Автор «Слова» помнит предания такой старины, которую не упомнила летопись. Что это за века трояновы, тропа троянова, земля троянова? Кто такой Троян? Неужели римский император Ульмий Траян, чьи легионы стояли в Дакии, теперешней Румынии, и чья политика на Балканах способствовала их романизации? Но ведь он правил в начале II века, а славяне пришли на Балканы значительно позже. Во II веке и славян еще не было в природе, существовали их предки — венеды и склавены. Но «седьмой век Трояна» — это начало Киевской Руси; даты совпадают. Народная память уходит далеко в глубь времен, и автор «Слова» хранит эту память.
В антскую старину уводят нас строки: «Готские красные девы въспеша на брезе синю морю, звоня рускым златом, поют время Бусово, лелеют месть Шароканю». Смысл строк тот, что поражение Игоря сравнивается с поражением Буса, или Божа, — антского вождя, которое тот в IV веке потерпел от готов, предков «готских дев». Надо сказать, что в Крыму в те времена сохранялось племя готов-тетракситов, заброшенное туда одной из волн великого переселения народов. В их фольклоре и могло удержаться воспоминание о воинской победе их предков. Автор «Слова» дает прямую ссылку на него — это могли быть песни типа скандинавских саг, в которых, как мы знаем, запечатлелись события именно тех давних времен. Поэт Н. Заболоцкий, оставивший нам блестящий перевод «Слова», выражал сомнение в возможности такой долгой памяти и предлагал другое толкование этих строк. Он полагал, что вряд ли имя Буса, или Божа, могло сохраниться в живой речи спустя девять веков. Если принять посредство готской саги, а может быть, и не дошедшей до нас русско-славянской былины, то сомнение отпадает.

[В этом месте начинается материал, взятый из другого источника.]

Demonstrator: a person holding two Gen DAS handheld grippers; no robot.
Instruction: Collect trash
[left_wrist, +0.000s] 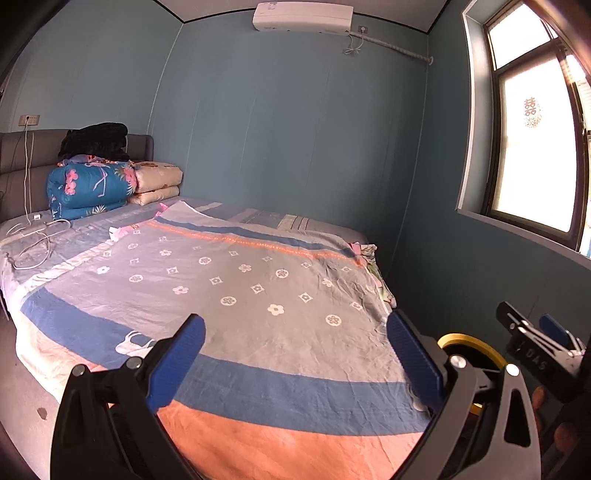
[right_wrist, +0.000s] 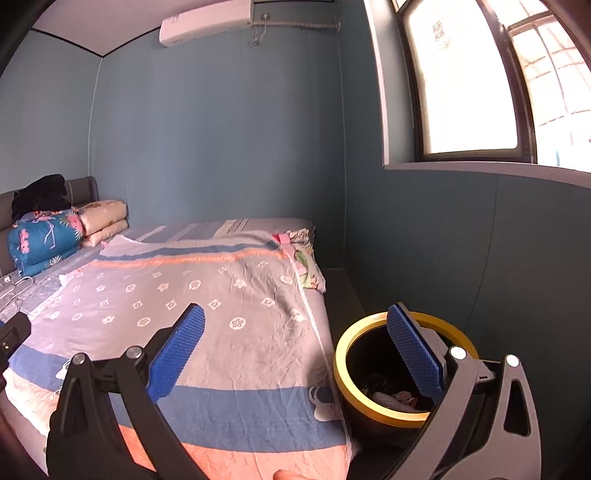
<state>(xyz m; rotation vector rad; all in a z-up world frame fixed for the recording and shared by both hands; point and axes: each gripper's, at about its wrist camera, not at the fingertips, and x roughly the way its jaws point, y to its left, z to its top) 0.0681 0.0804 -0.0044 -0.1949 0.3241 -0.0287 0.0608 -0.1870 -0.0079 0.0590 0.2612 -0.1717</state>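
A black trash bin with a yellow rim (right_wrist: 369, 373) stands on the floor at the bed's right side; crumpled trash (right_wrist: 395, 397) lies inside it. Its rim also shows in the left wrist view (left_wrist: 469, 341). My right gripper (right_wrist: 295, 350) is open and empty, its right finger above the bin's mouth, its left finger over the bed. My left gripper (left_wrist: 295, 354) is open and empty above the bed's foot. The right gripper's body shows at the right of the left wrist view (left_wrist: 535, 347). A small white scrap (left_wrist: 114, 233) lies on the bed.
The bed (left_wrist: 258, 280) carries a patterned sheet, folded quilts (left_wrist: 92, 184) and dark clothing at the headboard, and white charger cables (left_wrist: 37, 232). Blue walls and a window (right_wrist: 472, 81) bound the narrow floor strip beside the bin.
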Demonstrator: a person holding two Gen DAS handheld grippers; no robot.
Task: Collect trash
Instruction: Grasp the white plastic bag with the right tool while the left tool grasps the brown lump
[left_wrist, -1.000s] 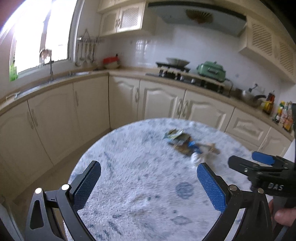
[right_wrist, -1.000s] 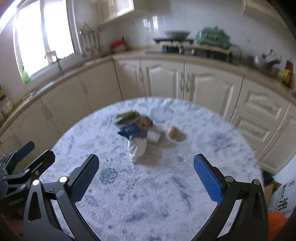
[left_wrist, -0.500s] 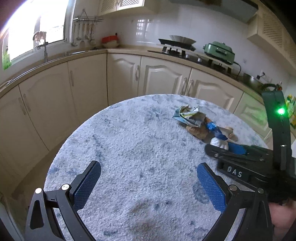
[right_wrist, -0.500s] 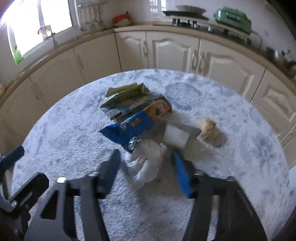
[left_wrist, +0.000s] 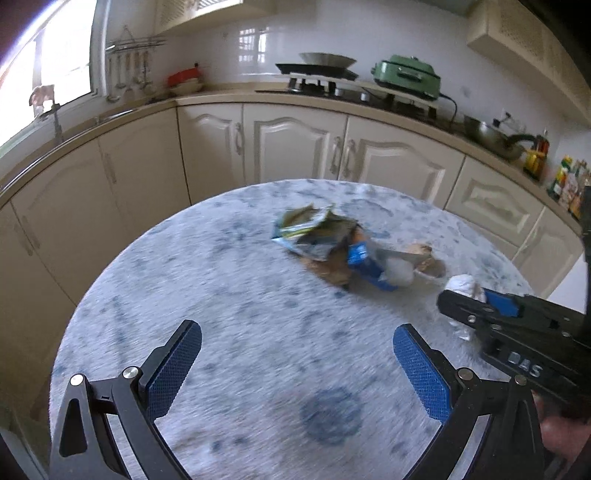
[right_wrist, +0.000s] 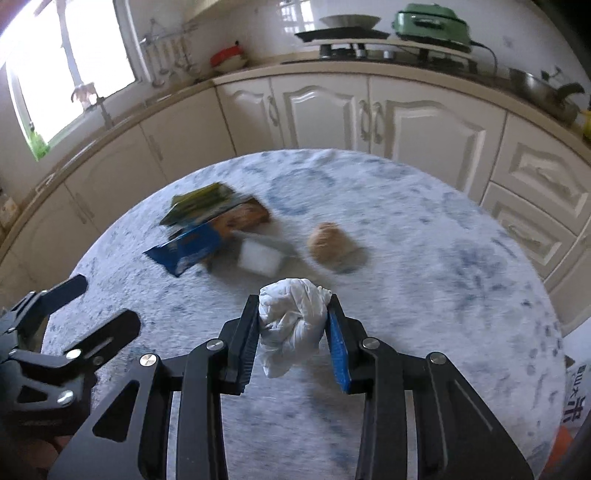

Далеко до Дуная от Киева, Чернигова и Новгорода-Северского, но все время в «Слове» слышится имя этой великой реки. И в заключительных строках «Слова»: «Девицы поют на Дунае, вьются голоса чрез моря до Киева», — звучит тот же мотив. Легендарная прародина, откуда, по летописи, началось расселение славянских племен по степным и лесным просторам, заявляет о себе в этих упоминаниях. За ней авторитет древности, за ней сила предания, и автор «Слова» скрепляет именем Дуная значимость событий своего повествования.
Все это вместе взятое — языческие звоны и шумы, отзвуки антской и славянской старины, дышащая и волхвующая природа — создает ту причудливую и старинную инструментовку «Слова», которая зачаровывающе действует на слушателя. Удивительная свобода, удивительная раскованность духа чувствуются здесь — ведь другие памятники древнерусской письменности в большей или меньшей степени хранят на себе следы строгого религиозного мироощущения. Если взглянешь на «Слово» с этой неожиданной стороны, поневоле начинаешь глядеть под новым углом зрения на всю киевскую культуру. Видимо, она была еще богаче, живее, оригинальнее, чем нам думается. Цветные нити славянской старины перевиты в «Слове» со свежими побегами исторического самосознания. Народная мифология насыщает реальный мир живыми образами и понятиями. Русская земля фантастична в своей реальности и реальна в своей фантастичности — таково мое ощущение от музыки «Слова».